Final Report Summary - µCOMB (Microresonator based Frequency Comb Generators)

--Project context
The development of frequency combs based on mode locked fiber or Titanium Sapphire lasers in the late 1990s has paved the path for high precision spectroscopy of optical frequencies, coherently linking optical frequencies with the radio- or microwave frequency domain. Frequency combs are therefore essential in optical frequency metrology and became valuable tools in other application areas, including attosecond pulse generation, astrophysical spectrometer calibration, optical waveform synthesis or molecular spectroscopy. An entirely different and original approach based on the use of optical micro cavities was demonstrated by the research group of Prof. T. J. Kippenberg: In ultra-high Q micro resonators, light can be confined in a small volume over extended amounts of time. There, the interaction of a strong CW pump laser with the resonator modes gives rise to a broad comb-like emission spectrum. The process underlying the formation of the frequency comb exploits the nonlinearity of glass itself: due to the intensity dependent refractive index (Kerr nonlinearity) two pump photons can be annihilated and give rise to a frequency up and down shifted pair of photons. This process can cascade and thereby lead to the formation of a broad comb, whereby the energy conserving nature of parametric process ensures equidistance of all teeth of the comb. This presented a departure from the conventional dogma that optical frequency combs can only be generated by mode locked lasers. Instead, optical nonlinearity provides the same capability, albeit with several distinct advantages:

First, the novel – monolithic – approach promises unprecedented compactness, direct fiber optic integration and high efficiency. Even more important, the comb provides access to either unattainable high repetition rates (>40 GHz).

The potential applications in both academia and in industry of this novel type of monolithic combs are diverse and a few examples are outlined below:
Telecommunication: The mode spacing in the 100 GHz range along with high power (milli-Watt per mode) make them promising for application in telecommunications. The ITU grid spacing is 100 GHz and therefore makes this source very attractive as channel generator, replacing a bank of conventional DFB lasers.
Astrophysical spectrometer calibration: On the scientific side, the demonstrated microwave mode spacing is a key prerequisite for the calibration of astrophysical Echelle spectrometers used for planet searches. So far, the low repetition rate has precluded simple femtosecond laser based combs from being used for this application but required filtering out undesired modes. In contrast, the monolithic comb generators can emit 20 GHz combs, ideally suited for astrophysical spectrometer calibration.
Low phase noise microwave generators: The demonstrated four wave mixing process also enables to create low phase noise microwave signals with applications in areas such as Radar technology.

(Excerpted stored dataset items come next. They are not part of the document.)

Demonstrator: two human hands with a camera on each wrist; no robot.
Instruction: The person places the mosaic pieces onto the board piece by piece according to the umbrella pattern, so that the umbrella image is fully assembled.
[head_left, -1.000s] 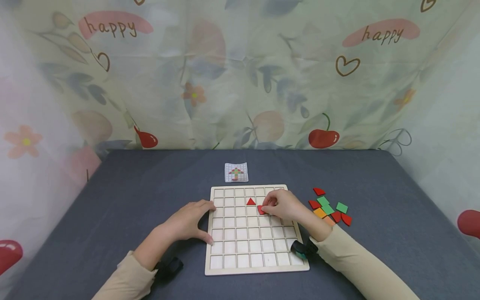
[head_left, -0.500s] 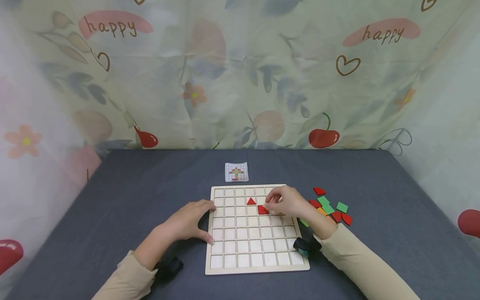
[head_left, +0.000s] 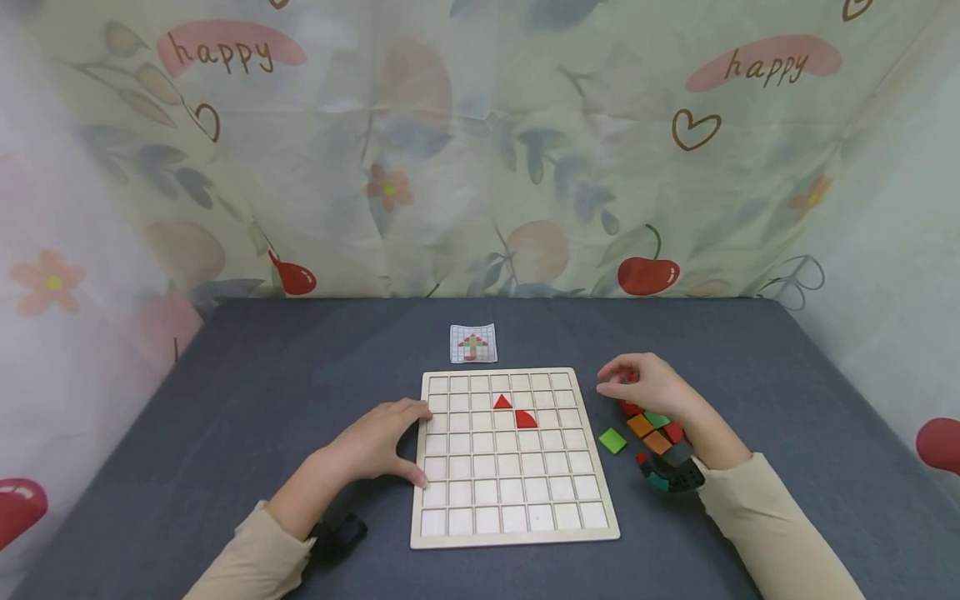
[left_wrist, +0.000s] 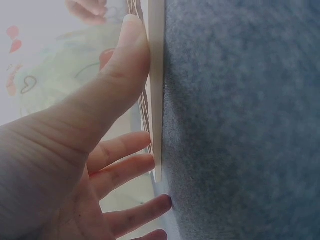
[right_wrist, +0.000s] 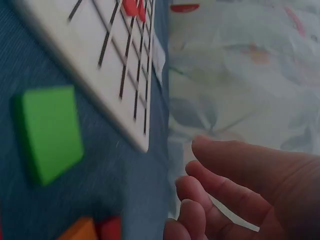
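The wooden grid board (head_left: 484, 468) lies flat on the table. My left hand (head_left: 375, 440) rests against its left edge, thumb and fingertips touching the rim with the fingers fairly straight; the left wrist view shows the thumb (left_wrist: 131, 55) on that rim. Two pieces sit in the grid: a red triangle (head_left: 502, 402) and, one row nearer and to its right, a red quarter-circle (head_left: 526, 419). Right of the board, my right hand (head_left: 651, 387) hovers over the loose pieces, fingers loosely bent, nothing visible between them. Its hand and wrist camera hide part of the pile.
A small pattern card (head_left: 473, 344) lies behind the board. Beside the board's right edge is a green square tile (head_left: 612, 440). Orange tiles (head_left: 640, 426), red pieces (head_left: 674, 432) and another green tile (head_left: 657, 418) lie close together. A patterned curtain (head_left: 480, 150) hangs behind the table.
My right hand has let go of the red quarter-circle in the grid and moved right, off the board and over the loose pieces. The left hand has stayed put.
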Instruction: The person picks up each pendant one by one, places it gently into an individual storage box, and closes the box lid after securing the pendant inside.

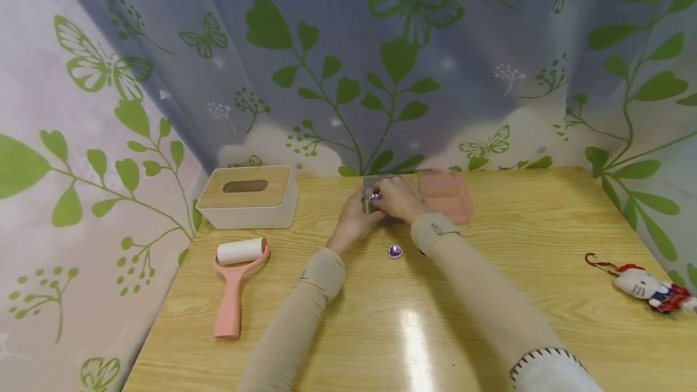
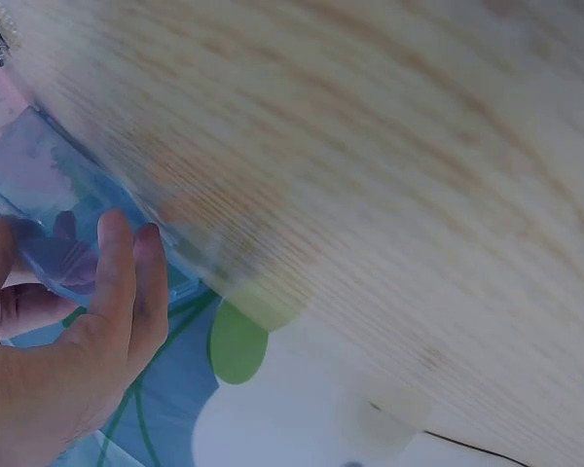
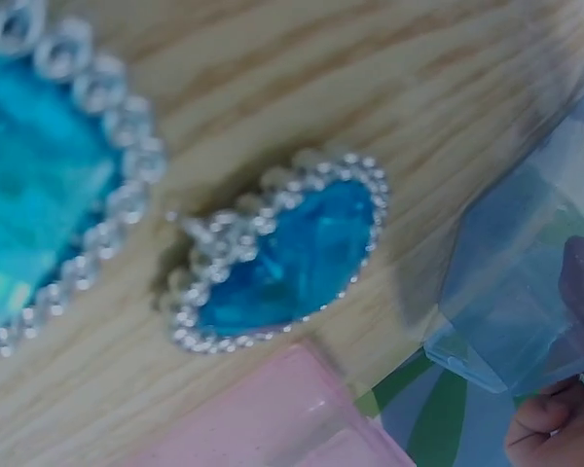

The key advantages of monolithic frequency comb generators are:
• Unprecedented form factor (milli-meter size, gramm weight)
• Repetition rates >10 GHz, which so far have been inaccessible but are pivotal for many applications.
• High efficiency, low power consumption due to ultra low loss optical modes
• High power per comb mode (1 mW typical)
• No free space optics or piezo elements required for controlling offset frequency and repetition rate
• The monolithic frequency comb generation uses parametric gain and does not require mode locking conditions to be satisfied; large insensitivity to external perturbations
• Octave spanning spectra without the need for any further external spectral broadening.
• Monolithic and extremely compact design; not prone to vibrations or acceleration.

Thus, micro resonator Kerr combs offer unique possibilities in an attractive physics package. Of course, this has already been adapted and stimulated research in other laboratories worldwide. Indeed, shortly after our report on the first Kerr-comb appeared, a group in the USA at the NASA Jet Propulsion Laboratory was able to demonstrate the same generation process in crystalline microresonators of CaF2. This material exhibits transparency from 160 nm up to ca. 8 micron, which could therefore enable to significantly extend the frequency range of frequency combs to the mid IR and are part of the consortiums research efforts. In 2009, in the work of another US based research group, the Kerr-comb formation could also be observed in microrings which were fabricated in a fully CMOS compatible process in Silicon Nitride chips, boosting the integration of frequency comb technology in photonic chip architectures. Up to now about ten research groups participate to the field of Kerr comb research, working on a multitude of host materials and fabrication techniques, showing the importance and interest in this new technology.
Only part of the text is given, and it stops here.